» **Your instructions**
Using the records below, write out only the lines from the line containing "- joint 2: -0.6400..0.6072" up to and including the line containing "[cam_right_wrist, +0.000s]", exactly, with no pictures.

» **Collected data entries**
------------------------------------------------
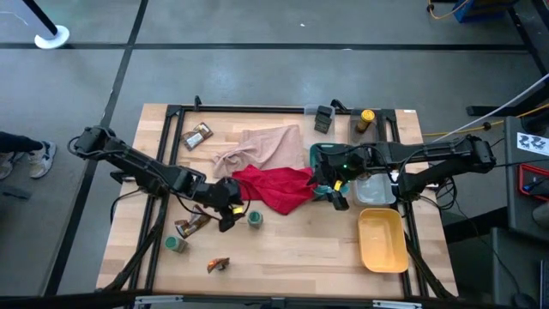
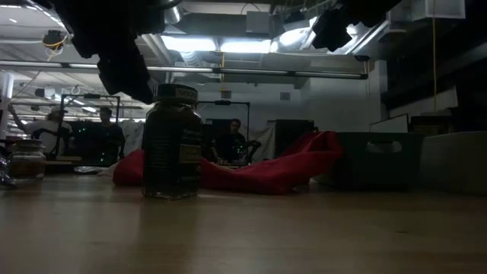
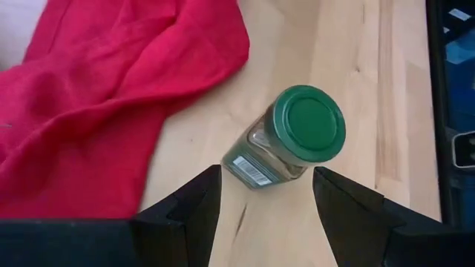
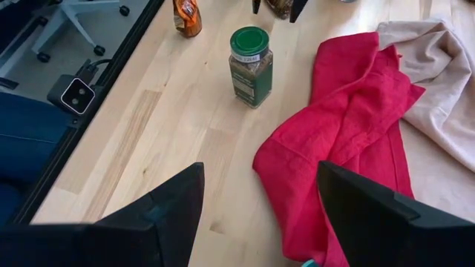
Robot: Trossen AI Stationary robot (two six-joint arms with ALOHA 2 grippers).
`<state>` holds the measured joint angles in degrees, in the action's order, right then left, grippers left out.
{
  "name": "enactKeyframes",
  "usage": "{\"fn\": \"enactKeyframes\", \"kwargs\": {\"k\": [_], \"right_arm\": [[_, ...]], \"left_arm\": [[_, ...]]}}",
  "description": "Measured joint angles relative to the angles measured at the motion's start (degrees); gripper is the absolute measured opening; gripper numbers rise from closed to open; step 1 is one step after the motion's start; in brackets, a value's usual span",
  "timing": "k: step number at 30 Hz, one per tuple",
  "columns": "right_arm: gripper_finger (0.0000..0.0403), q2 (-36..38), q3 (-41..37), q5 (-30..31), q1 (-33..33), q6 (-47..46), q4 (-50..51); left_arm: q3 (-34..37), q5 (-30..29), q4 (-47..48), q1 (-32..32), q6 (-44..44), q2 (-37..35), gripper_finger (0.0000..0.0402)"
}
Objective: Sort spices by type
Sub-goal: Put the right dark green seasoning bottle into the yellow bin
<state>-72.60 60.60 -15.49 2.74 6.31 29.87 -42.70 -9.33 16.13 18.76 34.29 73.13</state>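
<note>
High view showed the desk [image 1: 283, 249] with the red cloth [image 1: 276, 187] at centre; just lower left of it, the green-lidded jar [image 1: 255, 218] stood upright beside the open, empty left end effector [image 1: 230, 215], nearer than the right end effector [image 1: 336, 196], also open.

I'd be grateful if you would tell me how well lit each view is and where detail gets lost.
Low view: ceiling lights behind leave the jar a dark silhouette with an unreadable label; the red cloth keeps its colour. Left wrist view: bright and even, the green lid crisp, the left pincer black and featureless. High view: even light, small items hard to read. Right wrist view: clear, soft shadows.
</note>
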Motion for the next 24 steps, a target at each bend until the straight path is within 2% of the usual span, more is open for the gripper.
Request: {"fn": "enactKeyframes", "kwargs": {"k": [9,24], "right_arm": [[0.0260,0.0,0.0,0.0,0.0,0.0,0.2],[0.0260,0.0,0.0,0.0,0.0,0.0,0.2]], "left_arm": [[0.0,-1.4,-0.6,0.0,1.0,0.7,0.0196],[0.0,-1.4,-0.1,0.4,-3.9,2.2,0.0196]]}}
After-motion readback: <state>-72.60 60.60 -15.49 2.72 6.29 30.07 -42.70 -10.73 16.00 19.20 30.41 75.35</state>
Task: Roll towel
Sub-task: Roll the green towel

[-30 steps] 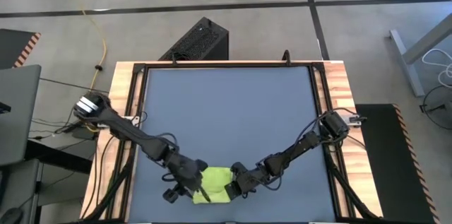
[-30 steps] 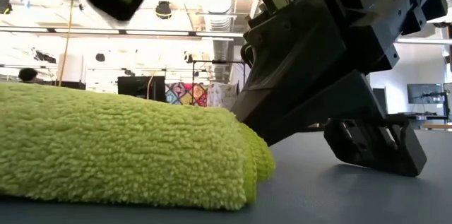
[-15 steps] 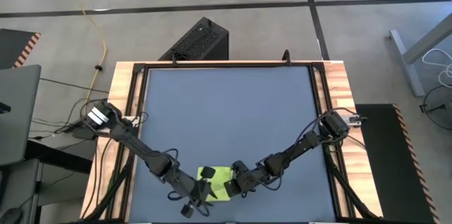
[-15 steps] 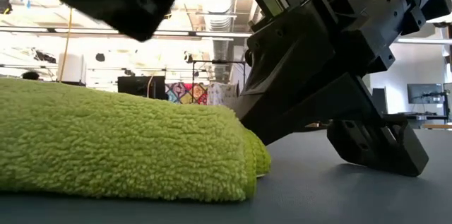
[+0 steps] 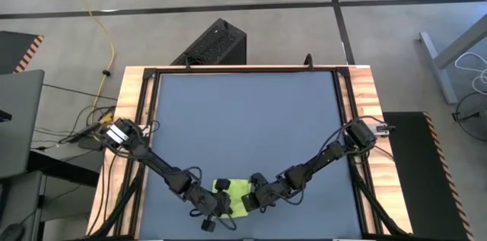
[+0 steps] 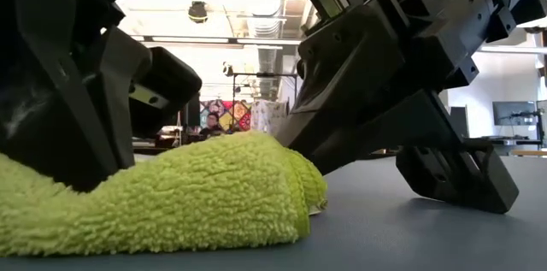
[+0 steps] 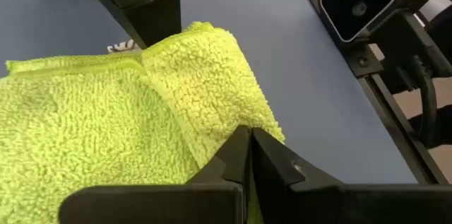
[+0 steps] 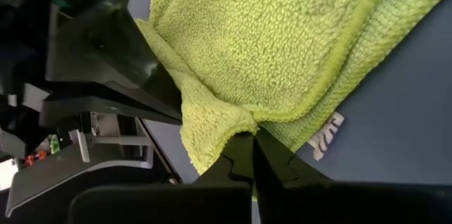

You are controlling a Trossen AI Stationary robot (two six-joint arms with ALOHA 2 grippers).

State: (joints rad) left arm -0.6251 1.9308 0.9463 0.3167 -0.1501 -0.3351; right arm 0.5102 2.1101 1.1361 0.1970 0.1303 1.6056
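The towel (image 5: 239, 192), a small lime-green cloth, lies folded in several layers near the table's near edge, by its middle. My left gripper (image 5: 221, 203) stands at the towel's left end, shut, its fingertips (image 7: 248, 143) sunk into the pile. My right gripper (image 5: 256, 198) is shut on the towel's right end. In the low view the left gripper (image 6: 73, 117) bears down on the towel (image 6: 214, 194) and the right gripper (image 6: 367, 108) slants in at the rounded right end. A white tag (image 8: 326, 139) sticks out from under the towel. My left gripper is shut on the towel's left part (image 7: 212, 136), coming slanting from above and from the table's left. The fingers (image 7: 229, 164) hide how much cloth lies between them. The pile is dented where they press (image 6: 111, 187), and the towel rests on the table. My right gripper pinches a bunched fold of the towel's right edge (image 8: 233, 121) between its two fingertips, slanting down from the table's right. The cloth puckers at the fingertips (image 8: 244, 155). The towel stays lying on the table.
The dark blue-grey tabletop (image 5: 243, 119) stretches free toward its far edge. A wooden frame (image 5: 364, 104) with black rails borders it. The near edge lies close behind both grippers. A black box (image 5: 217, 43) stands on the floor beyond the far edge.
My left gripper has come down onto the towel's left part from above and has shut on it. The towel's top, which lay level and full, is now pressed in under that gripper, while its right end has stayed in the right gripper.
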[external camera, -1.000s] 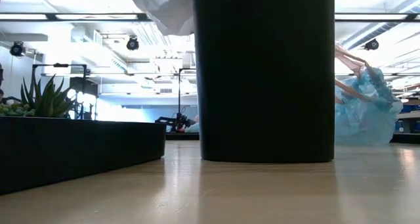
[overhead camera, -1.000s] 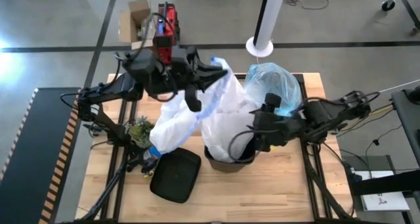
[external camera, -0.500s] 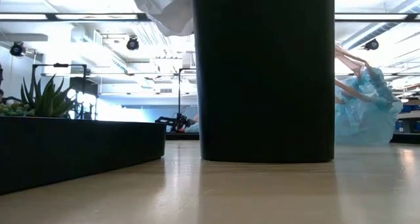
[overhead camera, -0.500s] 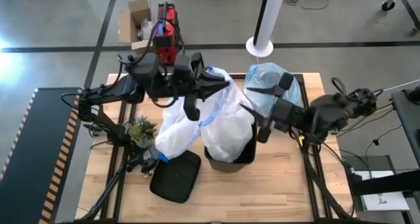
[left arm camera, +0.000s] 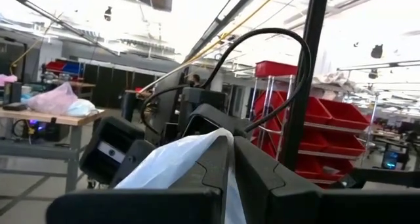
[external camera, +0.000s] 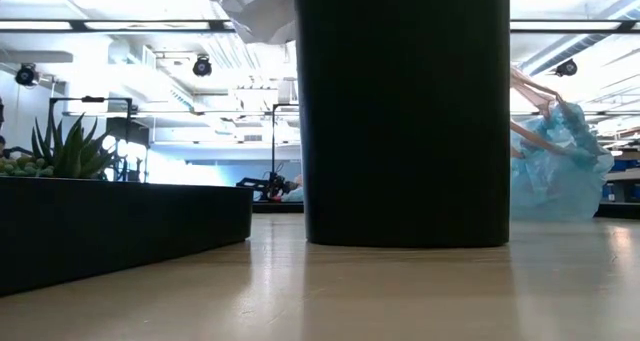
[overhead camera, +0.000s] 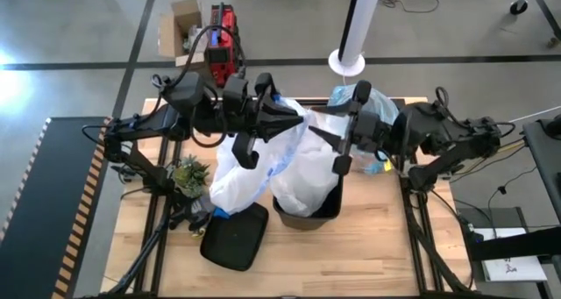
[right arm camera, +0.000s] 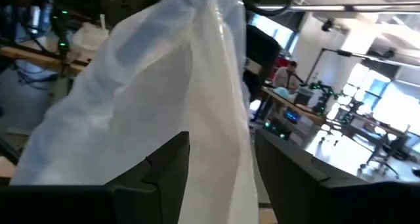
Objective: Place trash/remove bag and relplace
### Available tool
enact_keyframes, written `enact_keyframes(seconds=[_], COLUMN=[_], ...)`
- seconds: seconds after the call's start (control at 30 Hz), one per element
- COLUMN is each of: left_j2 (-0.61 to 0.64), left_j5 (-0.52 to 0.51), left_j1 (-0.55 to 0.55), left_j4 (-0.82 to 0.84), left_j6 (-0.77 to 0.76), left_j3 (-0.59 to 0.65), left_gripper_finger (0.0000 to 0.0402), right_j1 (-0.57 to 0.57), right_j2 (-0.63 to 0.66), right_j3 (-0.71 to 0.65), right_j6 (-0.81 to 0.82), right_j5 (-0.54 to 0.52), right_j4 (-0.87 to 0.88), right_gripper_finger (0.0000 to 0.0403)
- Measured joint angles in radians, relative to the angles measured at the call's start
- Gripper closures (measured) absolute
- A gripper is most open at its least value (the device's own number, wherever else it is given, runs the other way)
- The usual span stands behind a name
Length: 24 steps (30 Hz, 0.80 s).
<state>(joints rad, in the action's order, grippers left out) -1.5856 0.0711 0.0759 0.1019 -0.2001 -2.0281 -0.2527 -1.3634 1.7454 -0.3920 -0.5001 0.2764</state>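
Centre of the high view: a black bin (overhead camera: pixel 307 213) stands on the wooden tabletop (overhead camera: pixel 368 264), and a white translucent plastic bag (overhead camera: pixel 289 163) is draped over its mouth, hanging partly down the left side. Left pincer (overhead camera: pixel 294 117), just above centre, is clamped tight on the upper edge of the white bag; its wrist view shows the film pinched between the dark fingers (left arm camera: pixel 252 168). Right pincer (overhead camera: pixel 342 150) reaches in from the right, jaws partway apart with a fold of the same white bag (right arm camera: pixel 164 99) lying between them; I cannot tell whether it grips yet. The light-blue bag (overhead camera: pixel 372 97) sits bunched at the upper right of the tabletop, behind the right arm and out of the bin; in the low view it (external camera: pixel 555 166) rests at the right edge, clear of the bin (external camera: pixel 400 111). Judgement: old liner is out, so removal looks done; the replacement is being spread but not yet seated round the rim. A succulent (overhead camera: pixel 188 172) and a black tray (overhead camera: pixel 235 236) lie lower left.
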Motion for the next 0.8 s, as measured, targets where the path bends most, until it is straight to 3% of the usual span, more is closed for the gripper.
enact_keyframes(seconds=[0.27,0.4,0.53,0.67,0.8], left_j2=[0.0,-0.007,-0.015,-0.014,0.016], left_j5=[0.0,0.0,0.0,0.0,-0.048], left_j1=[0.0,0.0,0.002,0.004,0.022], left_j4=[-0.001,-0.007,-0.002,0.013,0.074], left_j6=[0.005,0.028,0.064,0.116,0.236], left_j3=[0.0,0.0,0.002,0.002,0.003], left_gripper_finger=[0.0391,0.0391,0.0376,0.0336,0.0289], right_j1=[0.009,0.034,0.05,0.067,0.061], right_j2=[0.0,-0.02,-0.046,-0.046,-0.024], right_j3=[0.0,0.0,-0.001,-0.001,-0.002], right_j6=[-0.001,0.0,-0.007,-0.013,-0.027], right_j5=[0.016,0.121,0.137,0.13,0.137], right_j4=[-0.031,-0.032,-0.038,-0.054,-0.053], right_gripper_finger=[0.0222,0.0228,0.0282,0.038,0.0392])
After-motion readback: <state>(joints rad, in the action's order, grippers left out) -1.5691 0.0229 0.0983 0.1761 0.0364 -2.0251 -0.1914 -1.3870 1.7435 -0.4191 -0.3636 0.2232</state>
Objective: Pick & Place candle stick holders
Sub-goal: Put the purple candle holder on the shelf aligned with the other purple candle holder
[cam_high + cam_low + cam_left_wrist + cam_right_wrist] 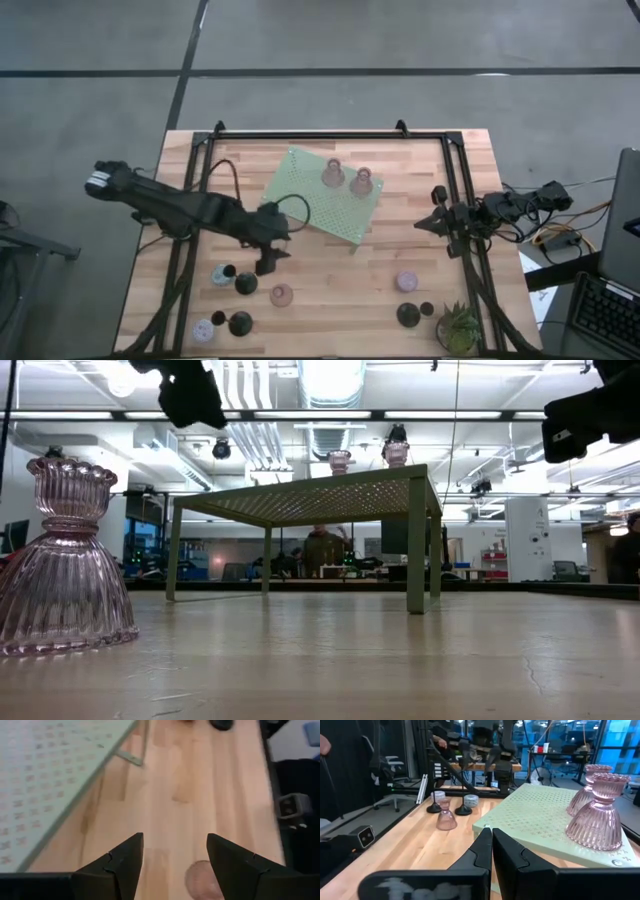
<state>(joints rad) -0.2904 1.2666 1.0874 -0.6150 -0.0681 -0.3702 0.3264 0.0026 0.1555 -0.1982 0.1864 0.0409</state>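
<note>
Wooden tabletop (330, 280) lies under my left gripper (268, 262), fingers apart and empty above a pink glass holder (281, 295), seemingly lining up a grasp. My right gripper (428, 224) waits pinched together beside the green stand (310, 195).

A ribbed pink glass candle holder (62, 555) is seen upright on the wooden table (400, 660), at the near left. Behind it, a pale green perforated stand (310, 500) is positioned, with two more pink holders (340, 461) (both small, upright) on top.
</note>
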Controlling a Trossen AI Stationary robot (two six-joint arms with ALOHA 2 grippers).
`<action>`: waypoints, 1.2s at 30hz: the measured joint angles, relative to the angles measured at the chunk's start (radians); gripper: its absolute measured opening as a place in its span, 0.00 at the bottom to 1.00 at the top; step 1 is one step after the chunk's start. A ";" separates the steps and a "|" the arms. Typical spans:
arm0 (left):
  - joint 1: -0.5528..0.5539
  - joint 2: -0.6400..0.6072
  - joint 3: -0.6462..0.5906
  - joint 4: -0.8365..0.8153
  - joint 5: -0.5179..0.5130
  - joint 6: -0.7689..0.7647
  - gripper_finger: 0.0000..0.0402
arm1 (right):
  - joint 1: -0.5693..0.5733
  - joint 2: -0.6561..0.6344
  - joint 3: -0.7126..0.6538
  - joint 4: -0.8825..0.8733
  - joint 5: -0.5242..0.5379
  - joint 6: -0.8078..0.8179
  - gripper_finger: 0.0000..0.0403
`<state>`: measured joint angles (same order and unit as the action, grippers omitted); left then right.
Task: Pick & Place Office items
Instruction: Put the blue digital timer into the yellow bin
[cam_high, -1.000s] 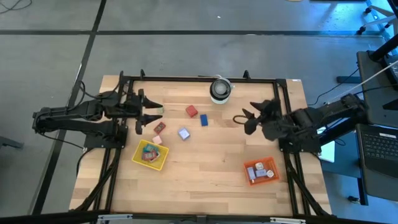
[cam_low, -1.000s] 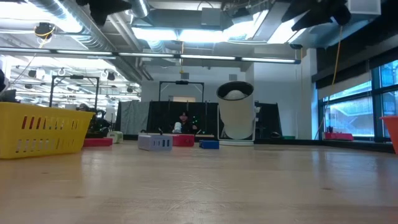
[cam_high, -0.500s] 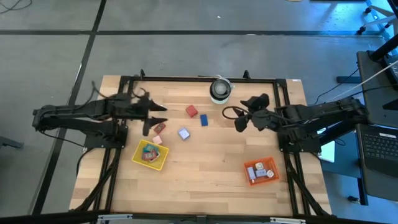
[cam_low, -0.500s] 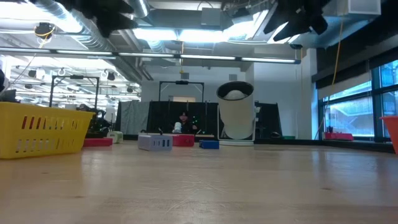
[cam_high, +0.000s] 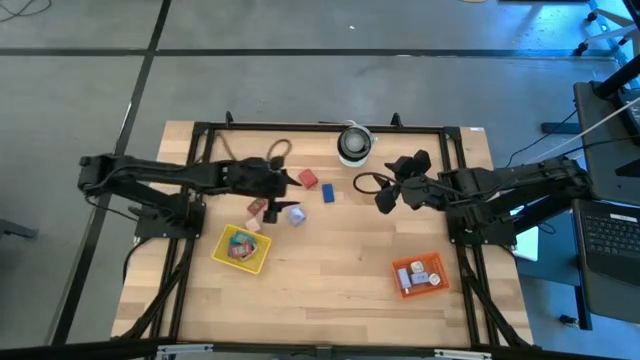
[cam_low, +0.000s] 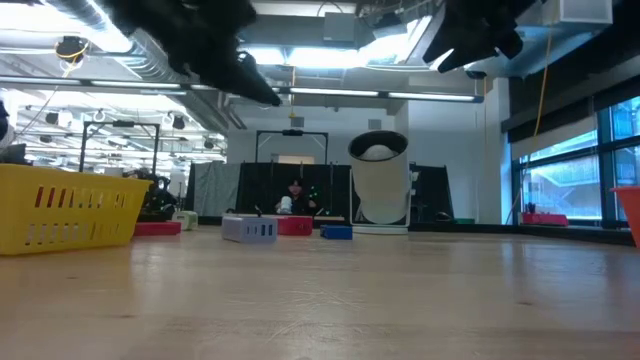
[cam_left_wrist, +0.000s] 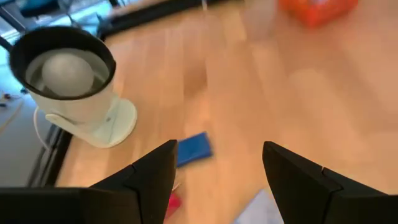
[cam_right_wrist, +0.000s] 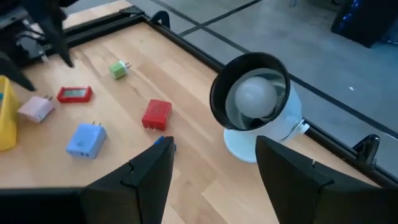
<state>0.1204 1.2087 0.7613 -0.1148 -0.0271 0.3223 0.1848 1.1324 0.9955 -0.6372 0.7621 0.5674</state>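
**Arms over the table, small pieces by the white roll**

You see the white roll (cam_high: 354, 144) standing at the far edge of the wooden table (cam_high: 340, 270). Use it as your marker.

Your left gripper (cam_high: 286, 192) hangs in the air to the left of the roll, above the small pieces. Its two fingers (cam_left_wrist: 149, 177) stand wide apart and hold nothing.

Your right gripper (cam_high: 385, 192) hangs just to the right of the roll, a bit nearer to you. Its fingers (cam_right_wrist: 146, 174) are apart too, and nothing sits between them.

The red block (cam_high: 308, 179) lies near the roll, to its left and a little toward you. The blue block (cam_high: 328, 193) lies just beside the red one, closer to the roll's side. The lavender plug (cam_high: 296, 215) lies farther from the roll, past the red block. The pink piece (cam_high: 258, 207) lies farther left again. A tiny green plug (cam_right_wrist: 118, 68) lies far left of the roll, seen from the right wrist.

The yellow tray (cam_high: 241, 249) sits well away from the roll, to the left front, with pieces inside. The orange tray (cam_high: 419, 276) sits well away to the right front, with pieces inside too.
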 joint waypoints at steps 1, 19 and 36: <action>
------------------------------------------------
» **Result for this task**
  - joint 2: -0.6400..0.6072
  - joint 3: -0.6462..0.5906
  - joint 4: -0.8365..0.8153
  - joint 5: -0.5179..0.5130
  - joint 6: -0.7689..0.7647
  - gripper_finger: 0.0000..0.0402
arm1 (right):
  - joint 1: -0.5693..0.5733
  - joint 2: -0.6561..0.6344
  - joint 3: -0.7126..0.6538
  - joint 4: -0.8825..0.8733
  - joint 5: -0.5242..0.5379
  - joint 6: -0.8078..0.8179
  - gripper_finger: 0.0000..0.0403
`<state>`: measured joint angles (same order and unit as the action, grippers omitted); left then right.
Task: Pick & Place Office items
Instruction: Put the blue digital timer into the yellow bin
[cam_high, -1.000s] 
[cam_low, -1.000s] 
[cam_high, -0.500s] 
[cam_low, -0.500s] 
[cam_high, +0.000s] 
[cam_low, +0.000s] 
[cam_left_wrist, +0.000s] 
[cam_right_wrist, +0.000s] 

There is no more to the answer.